- [Task goal]:
Once the line holding "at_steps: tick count" is found in the listing below, write it out and each later line exactly, up to and including the one holding "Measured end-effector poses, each".
* * * * * * * * *
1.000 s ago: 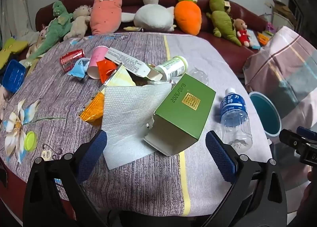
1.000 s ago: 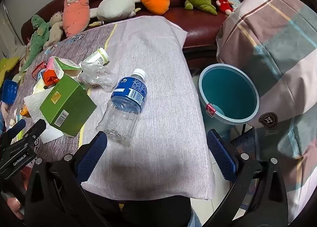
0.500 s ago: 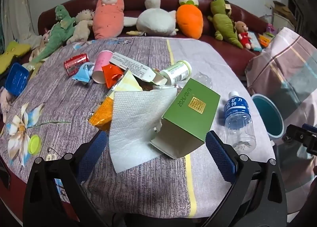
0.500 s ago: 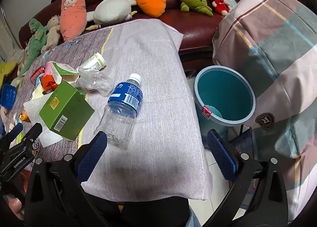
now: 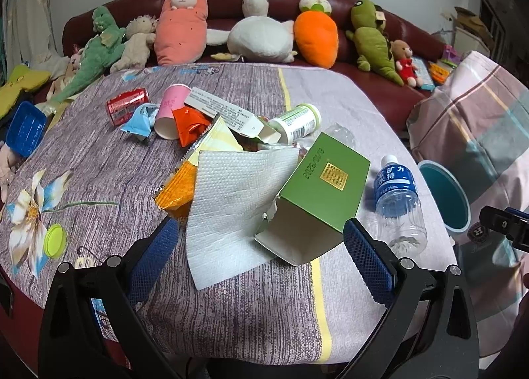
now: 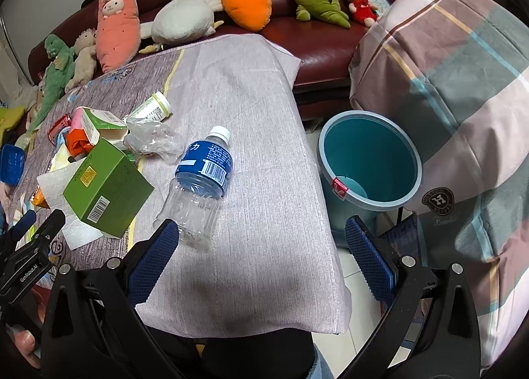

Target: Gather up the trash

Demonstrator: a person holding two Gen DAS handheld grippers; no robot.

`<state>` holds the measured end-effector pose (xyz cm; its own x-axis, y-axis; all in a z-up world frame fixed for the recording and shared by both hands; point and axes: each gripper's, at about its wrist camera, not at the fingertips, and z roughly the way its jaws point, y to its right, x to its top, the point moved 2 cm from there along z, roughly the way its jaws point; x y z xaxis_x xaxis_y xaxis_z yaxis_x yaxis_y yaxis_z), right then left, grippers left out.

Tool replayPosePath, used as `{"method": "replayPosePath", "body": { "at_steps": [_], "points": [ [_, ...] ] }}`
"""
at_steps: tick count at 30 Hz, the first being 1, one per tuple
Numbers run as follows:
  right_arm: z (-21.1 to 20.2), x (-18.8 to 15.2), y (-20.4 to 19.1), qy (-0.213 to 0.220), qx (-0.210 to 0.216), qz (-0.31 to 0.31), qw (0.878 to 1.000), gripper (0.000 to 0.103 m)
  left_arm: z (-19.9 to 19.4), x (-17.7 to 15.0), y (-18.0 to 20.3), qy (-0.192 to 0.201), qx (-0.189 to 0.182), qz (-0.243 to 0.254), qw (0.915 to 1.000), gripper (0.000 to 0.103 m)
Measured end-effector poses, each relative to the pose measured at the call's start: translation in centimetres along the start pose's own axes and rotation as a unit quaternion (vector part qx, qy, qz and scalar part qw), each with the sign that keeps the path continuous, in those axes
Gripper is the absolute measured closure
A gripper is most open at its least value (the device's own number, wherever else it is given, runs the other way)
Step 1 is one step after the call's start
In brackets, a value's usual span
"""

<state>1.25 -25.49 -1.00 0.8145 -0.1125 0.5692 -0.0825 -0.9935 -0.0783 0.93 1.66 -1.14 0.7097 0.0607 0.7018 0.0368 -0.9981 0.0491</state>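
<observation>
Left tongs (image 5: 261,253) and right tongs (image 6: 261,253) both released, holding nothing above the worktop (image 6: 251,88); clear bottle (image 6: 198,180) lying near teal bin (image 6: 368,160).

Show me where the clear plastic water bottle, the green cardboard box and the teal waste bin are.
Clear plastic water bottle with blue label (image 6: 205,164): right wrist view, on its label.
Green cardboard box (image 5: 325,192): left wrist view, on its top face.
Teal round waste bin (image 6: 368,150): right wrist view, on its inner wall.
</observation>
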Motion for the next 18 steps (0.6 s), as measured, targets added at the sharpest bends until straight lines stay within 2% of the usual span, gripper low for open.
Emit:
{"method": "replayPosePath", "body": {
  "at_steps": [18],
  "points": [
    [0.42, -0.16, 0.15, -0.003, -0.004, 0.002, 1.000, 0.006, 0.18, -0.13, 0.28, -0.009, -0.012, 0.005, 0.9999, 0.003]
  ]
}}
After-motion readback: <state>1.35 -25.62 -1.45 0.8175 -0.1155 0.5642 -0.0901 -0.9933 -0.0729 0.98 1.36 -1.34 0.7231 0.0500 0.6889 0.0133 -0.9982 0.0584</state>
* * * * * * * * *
- [Task solution]:
at_steps: tick count at 30 Hz, the first being 1, one per tuple
Numbers run as follows:
  right_arm: z (-21.1 to 20.2), x (-18.8 to 15.2), y (-20.4 to 19.1), qy (-0.213 to 0.220), qx (-0.210 to 0.216), qz (-0.31 to 0.31), qw (0.878 to 1.000), gripper (0.000 to 0.103 m)
  left_arm: z (-19.9 to 19.4), x (-17.7 to 15.0), y (-18.0 to 20.3), qy (-0.192 to 0.201), qx (-0.189 to 0.182), qz (-0.243 to 0.254), qw (0.915 to 1.000), gripper (0.000 to 0.103 m)
Measured end-effector poses, each relative to the pose measured at the call's start: translation in centimetres along the start pose's own axes and rotation as a unit quaternion (vector part qx, qy, qz and scalar part qw), each with the sign that keeps the path continuous, in those axes

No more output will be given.